How to verify the text in PDF

hye, i am a beginner in katalon studio. how to verify the text in the pdf popup??

Use a Switch to Window Index (or Switch to Windows Url or Switch to Windows Title) step then use Verify Text Present stepPDFtext

I already did as what you show, but it didn’t work. the text unable to verify.

I am using Switch to Window Url and it is also not working for me. The url is framed as http : // mycompany.test/services/docoment/id-number (The url does not have a .jpg after the file name). The Switch to Window keyword is successful, but Verify Text Present fails to find text.

The PDF is displayed using a chrome extension and Katalon can not ‘see’ the contents of the PDF page, only the html attributes to display the embedded PDF.

Does Katalon have any way to inspect the actual contents of an embedded PDF?

If not, has anyone created a custom keyword to do this? From what I’ve read on Stack Overflow using Selenium, if the file can be downloaded, it can be parsed using PDFBox. I may look into that if it’s the only option.

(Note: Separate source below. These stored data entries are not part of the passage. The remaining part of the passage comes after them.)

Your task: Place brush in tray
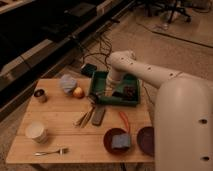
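Observation:
The dark green tray (116, 79) stands at the back right of the wooden table (60, 112). My white arm reaches in from the right, over the tray. My gripper (98, 96) hangs low over the tray's front left corner. A small dark thing with a pale end, which looks like the brush (93, 101), sits right at the gripper's tip by the tray's front rim. I cannot tell whether the gripper holds it. A dark brownish object (130, 91) lies in the right part of the tray.
A flat dark bar (98, 116), metal utensils (84, 119) and an orange-handled utensil (124, 120) lie in front of the tray. Two dark red plates (146, 140), one bearing a blue-grey block (120, 141), stand front right. An apple (78, 92), blue-grey lump (67, 83), metal cup (40, 95), white bowl (36, 131) and fork (50, 151) are on the left.

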Robot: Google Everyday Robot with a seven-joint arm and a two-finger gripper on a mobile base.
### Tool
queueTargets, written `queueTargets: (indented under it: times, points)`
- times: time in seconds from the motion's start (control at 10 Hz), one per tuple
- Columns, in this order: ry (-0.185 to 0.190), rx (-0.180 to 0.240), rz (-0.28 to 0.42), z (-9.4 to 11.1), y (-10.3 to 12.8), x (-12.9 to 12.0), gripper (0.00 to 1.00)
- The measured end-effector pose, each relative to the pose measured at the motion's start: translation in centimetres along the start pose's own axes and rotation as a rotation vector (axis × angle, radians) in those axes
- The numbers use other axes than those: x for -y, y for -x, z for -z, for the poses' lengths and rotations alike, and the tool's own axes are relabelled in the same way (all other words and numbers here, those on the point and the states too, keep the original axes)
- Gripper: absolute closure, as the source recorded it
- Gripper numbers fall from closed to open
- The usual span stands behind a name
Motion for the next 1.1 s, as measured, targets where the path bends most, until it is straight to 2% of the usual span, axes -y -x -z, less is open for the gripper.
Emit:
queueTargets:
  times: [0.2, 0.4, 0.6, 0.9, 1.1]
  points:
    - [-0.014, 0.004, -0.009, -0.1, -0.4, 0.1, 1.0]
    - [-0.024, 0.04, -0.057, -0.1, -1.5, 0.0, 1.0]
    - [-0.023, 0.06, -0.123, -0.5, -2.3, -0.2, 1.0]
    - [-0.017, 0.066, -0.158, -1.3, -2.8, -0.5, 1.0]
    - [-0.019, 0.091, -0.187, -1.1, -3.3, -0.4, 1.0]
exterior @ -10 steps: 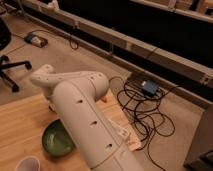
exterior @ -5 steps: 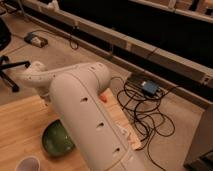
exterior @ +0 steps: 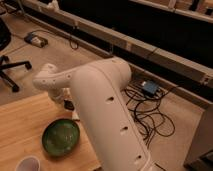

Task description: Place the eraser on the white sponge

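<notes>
My white arm fills the middle of the camera view and reaches left over the far edge of the wooden table. The gripper hangs below the wrist, just beyond the green bowl. A small dark shape shows at the gripper; I cannot tell whether it is the eraser. The white sponge is hidden, likely behind the arm.
A white cup stands at the table's front left, next to the bowl. Beyond the table are an office chair's base, tangled cables with a blue box on the floor, and a long shelf wall.
The arm's thick link has swung right and closer to the camera, covering the table's right part. The wrist stays over the far edge near the bowl.
</notes>
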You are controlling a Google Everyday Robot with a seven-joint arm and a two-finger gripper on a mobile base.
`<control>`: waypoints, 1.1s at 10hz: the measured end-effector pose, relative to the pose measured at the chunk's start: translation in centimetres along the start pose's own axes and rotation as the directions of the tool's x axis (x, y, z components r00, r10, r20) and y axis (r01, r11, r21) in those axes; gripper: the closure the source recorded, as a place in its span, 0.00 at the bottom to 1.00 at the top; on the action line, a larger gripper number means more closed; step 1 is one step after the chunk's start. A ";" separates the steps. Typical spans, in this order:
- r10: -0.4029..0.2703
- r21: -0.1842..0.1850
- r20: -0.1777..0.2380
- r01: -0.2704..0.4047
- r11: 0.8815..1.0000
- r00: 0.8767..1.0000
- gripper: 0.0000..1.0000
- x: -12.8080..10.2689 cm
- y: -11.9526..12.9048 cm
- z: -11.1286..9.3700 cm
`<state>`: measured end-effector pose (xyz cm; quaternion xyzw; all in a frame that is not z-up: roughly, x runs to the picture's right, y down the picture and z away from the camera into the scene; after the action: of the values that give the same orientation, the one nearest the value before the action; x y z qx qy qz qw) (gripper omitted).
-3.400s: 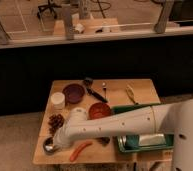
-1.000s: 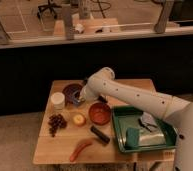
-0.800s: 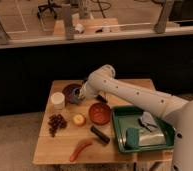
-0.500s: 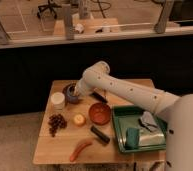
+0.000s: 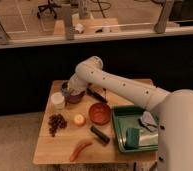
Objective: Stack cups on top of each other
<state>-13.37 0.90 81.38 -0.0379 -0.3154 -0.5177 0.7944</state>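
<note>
The short white cup [image 5: 57, 100] stands near the table's left edge. My gripper [image 5: 66, 90] hangs from the white arm just right of and slightly above it, over the left rim of the purple bowl [image 5: 75, 96]. It is shut on the silver metal cup [image 5: 65, 89], which shows as a small grey shape at the fingers and is held off the table. The reddish-brown bowl [image 5: 100, 113] sits in the middle of the table.
On the wooden table [image 5: 55, 152] lie a dark grape cluster [image 5: 56, 122], a small orange round thing [image 5: 79, 119], a carrot-like stick [image 5: 80, 147] and a black bar [image 5: 100, 135]. A green tray [image 5: 118, 131] with a sponge and a crumpled object is at the right. Dark utensils [image 5: 97, 94] lie behind the bowls.
The arm lifted the silver cup from the table's front left, carried it to the back, and has since shifted it a little left from over the purple bowl, closer to the white cup.
</note>
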 end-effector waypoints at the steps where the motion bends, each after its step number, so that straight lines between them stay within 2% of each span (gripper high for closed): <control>1: -0.011 0.000 0.007 0.011 1.000 1.000 0.98 -0.2 -0.6 0.2; 4: -0.044 -0.030 0.033 0.045 0.999 0.998 0.98 -0.9 -2.3 1.7; 8: -0.042 -0.050 0.053 0.044 0.998 0.998 0.97 -1.0 -2.3 2.7; 9: -0.043 -0.051 0.058 0.046 0.998 0.997 0.91 -1.1 -2.3 2.9; 11: -0.043 -0.047 0.068 0.047 0.998 0.997 0.70 -1.3 -2.6 3.2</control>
<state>-17.36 1.99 82.55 -0.0672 -0.3301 -0.5414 0.7703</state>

There is currently no built-in way to inspect an embedded PDF, so I think you’d have to download, parse and then write Java code to verify the text.

1 Like

You can try this keyword : PDF Keywords

The most standard way to parse text from a pdf file is through Apache’s PDFBox. The idea would be to download the pdf file and parse the text content out of it (as @ThanhTo said, unfortunately you won’t be able to parse text directly from the pdf viewer in the browser). The syntax looks something like:

File file = new File("path/to/file");
PDDocument document = PDDocument.load(file);
PDFTextStripper pdfStripper = new PDFTextStripper();
String text = pdfStripper.getText(document);

Thanks, that’s the direction I was going.
I will also try the PDF Viewer plugin.

And of course, I’ll report back here what I find works.

1 Like

Hi Thanh,
Is there any update on how to extract the value from the PDF which is embeded in the URL as described above?